### YOUR OBJECTIVE
All of the listing below must be repeated word for word. Pictures are the only thing to omit.

### DATA
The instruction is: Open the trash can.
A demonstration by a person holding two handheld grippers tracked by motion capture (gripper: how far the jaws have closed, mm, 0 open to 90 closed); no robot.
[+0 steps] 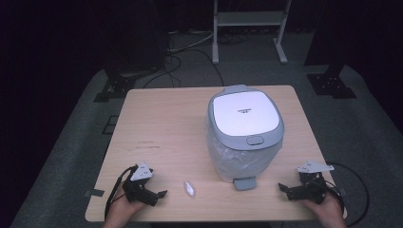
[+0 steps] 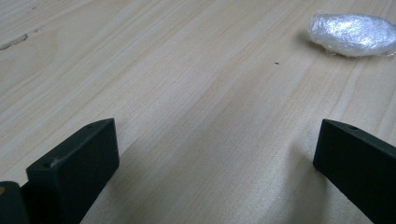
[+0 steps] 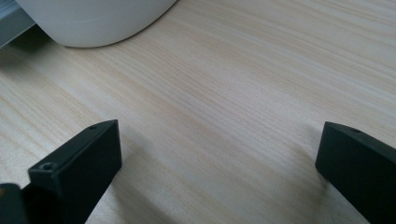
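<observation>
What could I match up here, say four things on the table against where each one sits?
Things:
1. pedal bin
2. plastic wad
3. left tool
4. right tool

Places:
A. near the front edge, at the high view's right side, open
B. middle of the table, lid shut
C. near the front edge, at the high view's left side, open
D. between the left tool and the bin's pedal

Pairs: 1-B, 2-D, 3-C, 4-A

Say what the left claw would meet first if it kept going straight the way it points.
Probably the small plastic-wrapped wad, though it lies a little right of the left claw's line, so the open jaws might pass beside it.
</observation>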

### TASK OUTPUT
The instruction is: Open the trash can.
A demonstration by a person holding two handheld grippers tracked by motion capture (gripper: how far the jaws have closed, mm, 0 open to 90 closed); no robot.
[+0 steps] 
[+0 steps] 
[+0 steps] 
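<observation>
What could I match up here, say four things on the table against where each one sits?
Things:
1. pedal bin
2. plastic wad
3. left tool
4. right tool

Places:
A. near the front edge, at the high view's right side, open
B. middle of the table, lid shut
C. near the front edge, at the high view's left side, open
D. between the left tool and the bin's pedal

Pairs: 1-B, 2-D, 3-C, 4-A

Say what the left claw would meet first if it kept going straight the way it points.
Probably the small plastic-wrapped wad, though it lies a little right of the left claw's line, so the open jaws might pass beside it.
</observation>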

There is nothing more to the output.